Task directions - Reproduce all the data verbatim.

Exercise data -
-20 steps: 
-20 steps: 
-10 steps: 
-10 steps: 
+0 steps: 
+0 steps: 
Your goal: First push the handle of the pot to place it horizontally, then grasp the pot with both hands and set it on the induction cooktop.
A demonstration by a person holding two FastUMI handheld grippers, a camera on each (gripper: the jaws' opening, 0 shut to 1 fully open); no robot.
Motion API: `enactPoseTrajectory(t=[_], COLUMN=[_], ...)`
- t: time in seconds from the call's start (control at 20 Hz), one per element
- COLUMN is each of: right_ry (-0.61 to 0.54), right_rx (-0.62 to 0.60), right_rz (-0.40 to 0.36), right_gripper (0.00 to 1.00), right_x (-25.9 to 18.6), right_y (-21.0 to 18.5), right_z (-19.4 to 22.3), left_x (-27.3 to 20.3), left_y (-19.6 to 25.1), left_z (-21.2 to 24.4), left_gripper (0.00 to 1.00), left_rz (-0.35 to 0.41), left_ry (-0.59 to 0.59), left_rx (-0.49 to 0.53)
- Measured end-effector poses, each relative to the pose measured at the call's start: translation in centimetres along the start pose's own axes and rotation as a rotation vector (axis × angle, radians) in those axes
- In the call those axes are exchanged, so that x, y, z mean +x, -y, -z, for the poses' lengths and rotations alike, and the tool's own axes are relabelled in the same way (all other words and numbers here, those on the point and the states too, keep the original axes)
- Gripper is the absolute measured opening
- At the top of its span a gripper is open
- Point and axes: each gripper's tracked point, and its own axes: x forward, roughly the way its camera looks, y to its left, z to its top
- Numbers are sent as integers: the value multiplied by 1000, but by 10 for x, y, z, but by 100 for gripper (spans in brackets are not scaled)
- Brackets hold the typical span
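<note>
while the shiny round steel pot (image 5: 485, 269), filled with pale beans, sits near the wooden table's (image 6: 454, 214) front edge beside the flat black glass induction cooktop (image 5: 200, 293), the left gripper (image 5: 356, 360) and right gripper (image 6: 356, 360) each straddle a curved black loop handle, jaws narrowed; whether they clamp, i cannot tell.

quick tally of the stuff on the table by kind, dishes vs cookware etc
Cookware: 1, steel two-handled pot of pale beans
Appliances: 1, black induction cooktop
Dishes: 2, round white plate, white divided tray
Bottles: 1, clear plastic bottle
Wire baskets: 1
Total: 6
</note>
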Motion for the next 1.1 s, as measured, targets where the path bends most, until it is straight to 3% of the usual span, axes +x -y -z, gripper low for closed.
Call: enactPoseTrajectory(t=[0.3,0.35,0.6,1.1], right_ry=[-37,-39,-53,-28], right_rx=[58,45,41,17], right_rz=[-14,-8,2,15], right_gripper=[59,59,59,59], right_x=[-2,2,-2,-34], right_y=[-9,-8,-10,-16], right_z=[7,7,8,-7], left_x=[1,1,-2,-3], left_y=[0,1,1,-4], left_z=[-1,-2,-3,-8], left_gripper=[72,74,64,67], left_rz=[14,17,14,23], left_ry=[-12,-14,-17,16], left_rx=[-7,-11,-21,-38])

Your response -
-20 steps: 
-20 steps: 
-10 steps: 
-10 steps: 
+0 steps: 
+0 steps: 
Your goal: First push the handle of the pot to place it horizontally, then grasp the pot with both hands and set it on the induction cooktop.
A demonstration by a person holding two FastUMI handheld grippers, a camera on each (gripper: the jaws' opening, 0 shut to 1 fully open); no robot.
Motion API: `enactPoseTrajectory(t=[_], COLUMN=[_], ...)`
- t: time in seconds from the call's start (control at 20 Hz), one per element
- COLUMN is each of: right_ry (-0.61 to 0.54), right_rx (-0.62 to 0.60), right_rz (-0.40 to 0.36), right_gripper (0.00 to 1.00), right_x (-25.9 to 18.6), right_y (-21.0 to 18.5), right_z (-19.4 to 22.3), left_x (-27.3 to 20.3), left_y (-19.6 to 25.1), left_z (-21.2 to 24.4), left_gripper (0.00 to 1.00), left_rz (-0.35 to 0.41), left_ry (-0.59 to 0.59), left_rx (-0.49 to 0.53)
- Measured end-effector poses, each relative to the pose measured at the call's start: translation in centimetres along the start pose's own axes and rotation as a rotation vector (axis × angle, radians) in those axes
- In the call those axes are exchanged, so that x, y, z mean +x, -y, -z, for the poses' lengths and rotations alike, and the tool's own axes are relabelled in the same way (all other words and numbers here, those on the point and the states too, keep the original axes)
- Gripper is the absolute measured opening
- At the top of its span a gripper is open
- Point and axes: each gripper's tracked point, and its own axes: x forward, roughly the way its camera looks, y to its left, z to its top
- Numbers are sent as integers: the value multiplied by 1000, but by 10 for x, y, z, but by 100 for gripper (spans in brackets are not scaled)
- Brackets hold the typical span
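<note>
while the shiny round steel pot (image 5: 485, 269), filled with pale beans, sits near the wooden table's (image 6: 454, 214) front edge beside the flat black glass induction cooktop (image 5: 200, 293), the left gripper (image 5: 356, 360) and right gripper (image 6: 356, 360) each straddle a curved black loop handle, jaws narrowed; whether they clamp, i cannot tell.

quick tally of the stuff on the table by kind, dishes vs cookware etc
Cookware: 1, steel two-handled pot of pale beans
Appliances: 1, black induction cooktop
Dishes: 2, round white plate, white divided tray
Bottles: 1, clear plastic bottle
Wire baskets: 1
Total: 6
</note>
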Motion for the next 1.1 s, as measured, targets where the path bends most, until it is straight to 3% of the usual span, axes +x -y -z, gripper low for closed.
Call: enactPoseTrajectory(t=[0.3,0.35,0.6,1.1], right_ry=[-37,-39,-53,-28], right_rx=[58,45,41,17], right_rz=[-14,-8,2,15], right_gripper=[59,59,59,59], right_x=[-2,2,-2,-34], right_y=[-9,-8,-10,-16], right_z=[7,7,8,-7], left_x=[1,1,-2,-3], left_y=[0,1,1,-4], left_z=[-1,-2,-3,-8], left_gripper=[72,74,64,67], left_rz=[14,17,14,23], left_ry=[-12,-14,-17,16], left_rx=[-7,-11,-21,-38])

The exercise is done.